Hervé Gagnon. – Susan - Les enquêtes de Joseph Laflamme 07. – Montréal : Hugo
Québec, 2024. – 411 pages.
Thriller
Résumé :
Montréal, mai 1895 – Avec le printemps, un
prédicateur aussi exalté que suspect s'installe à Saint-Henri-des-Tanneries. À
coups de sermons enflammés, il a tôt fait d'exciter les bons catholiques contre
les francs-maçons, auxquels il attribue tous les maux qui affectent la nation
canadienne-française. Tout converge pour créer une situation explosive : une
histoire de revenante qui, dit-on, erre dans le quartier Griffintown; la
parution d'un livre sulfureux signé par Jules-Paul Tardivel, ultramontain de
choc influencé par les délires antimaçonniques du fabulateur français Léo
Taxil; et la construction d'un nouvel édifice par la Grande Loge du Québec, sur
le boulevard Dorchester.
Les manifestations ont tôt fait de dérailler
et se transforment en émeutes. Parallèlement, on assassine des francs-maçons.
Joseph Laflamme, George McCreary, Emma Laflamme et Mary O'Gara enquêtent - avec
l'aide d'un revenant.
Commentaires :
Quel plaisir de retrouver dans ce septième volet
des enquêtes de Joseph Laflamme le quatuor (Emma, Mary, George et Joseph)
imaginé dix ans plus tôt par Hervé Gagnon, locataire de la maison au fond de la
cour de l’avenue De Lorimier, entre Mignone et Sainte-Catherine. Et de saluer le
retour de France après deux ans d’absence de Marcel Arcand qui récupère son
poste d’inspecteur au Département de police de Montréal. Département dont une
partie de l’efficacité dépend des deux couples en instance de mariage (peut-être
dans un 8e tome).
Joseph Laflamme y est tout aussi gouailleur,
ne cessant de « picosser » son futur beau-frère britannique et Marcel
Arcand qui le lui rendent bien ainsi que « mademoiselle Saint-Germain », réceptionniste au journal La Patrie. Et aussi anticlérical
possédant un certain « don pour
profaner verbalement les choses saintes » en lançant pour se défouler :
« Sacrement de maudit tabarnac de
bout de calisse de crisse de saint-chrême de baptême de ciboire de viarge ».
Comme dans les romans précédents, une brochette d’acteurs fictifs bien campés côtoie des personnages réels tels que John Powell Noyes, avocat franc-maçon, journaliste, historien et bâtonnier général du Québec, Honoré Beaugrand, ex-maire de Montréal, franc-maçon et propriétaire du journal La Patrie et Jules-Paul Tardivel, journaliste et romancier ultramontain, un des premiers Canadiens français à préconiser l'indépendance et l'instauration d'une république canadienne-française.

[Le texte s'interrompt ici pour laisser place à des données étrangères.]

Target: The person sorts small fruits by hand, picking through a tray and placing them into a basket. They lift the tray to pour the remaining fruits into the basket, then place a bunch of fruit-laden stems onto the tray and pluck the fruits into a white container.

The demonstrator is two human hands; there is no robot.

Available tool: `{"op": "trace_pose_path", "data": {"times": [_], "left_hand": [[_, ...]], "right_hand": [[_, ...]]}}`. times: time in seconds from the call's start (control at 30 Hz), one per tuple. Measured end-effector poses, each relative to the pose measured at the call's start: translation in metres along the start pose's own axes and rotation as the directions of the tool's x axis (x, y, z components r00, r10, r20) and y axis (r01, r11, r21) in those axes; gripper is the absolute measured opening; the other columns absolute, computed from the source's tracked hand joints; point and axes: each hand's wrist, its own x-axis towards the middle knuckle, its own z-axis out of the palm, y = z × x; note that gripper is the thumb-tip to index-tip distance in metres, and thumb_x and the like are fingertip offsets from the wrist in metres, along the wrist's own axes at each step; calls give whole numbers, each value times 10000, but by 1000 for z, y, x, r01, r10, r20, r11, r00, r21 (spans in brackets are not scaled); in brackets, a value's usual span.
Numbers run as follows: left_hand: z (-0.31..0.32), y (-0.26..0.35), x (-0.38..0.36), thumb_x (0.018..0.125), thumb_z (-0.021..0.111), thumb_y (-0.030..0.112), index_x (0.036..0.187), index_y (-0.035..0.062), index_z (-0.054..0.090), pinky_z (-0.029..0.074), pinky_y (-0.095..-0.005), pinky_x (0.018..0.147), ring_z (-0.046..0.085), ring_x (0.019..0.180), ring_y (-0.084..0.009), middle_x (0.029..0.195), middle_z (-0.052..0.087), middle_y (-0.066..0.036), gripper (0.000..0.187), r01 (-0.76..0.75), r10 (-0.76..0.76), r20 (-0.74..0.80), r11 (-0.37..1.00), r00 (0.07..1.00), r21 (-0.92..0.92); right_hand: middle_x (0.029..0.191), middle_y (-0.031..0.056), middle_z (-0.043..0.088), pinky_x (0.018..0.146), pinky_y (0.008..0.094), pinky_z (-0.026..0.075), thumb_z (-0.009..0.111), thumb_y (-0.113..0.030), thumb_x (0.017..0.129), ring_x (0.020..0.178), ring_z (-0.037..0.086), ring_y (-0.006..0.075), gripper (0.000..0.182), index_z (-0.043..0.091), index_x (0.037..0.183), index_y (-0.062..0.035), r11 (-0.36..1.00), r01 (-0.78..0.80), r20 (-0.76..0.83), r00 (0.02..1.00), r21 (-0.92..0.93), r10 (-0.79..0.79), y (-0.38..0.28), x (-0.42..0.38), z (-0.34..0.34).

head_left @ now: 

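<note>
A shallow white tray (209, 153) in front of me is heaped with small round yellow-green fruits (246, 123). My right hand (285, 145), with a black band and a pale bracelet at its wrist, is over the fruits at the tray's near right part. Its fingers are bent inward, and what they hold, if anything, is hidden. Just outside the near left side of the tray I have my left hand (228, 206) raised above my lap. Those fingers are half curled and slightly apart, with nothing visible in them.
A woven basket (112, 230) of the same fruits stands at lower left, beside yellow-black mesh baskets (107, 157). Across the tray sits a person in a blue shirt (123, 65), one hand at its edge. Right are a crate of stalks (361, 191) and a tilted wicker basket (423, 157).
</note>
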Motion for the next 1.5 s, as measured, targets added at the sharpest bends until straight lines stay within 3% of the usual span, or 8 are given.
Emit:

Nous sommes à l’époque où l’édifice de la
Grande Loge du Québec est en construction sur le boulevard Dorchester :
«
Un tube de plomb scellé contenant des
lettres manuscrites et de menus objets [y sera inséré dans la pierre
angulaire] à l’intention des frères du
futur. »
On y découvre aussi quelques caractéristiques
architecturales d’une des loges :
« Le plancher en damier, le plafond bleu ciel
orné de sept étoiles dorées, les fauteuils massifs disposés aux quatre points
cardinaux, les deux colonnes qui encadraient l’entrée. »
La nouvelle église de
Saint-Henri-des-Tanneries est maintenant accessible aux paroissiens. Elle sera
au cœur des événements. Au château Ramezay, un musée est en cours
d’aménagement. Son ouverture au public est imminente alors qu’en octobre 1894,
le château Frontenac de Québec avait été inauguré. Avec une mention à propos de
« La Malbaie, là où, [...] les gens riches se détendent. »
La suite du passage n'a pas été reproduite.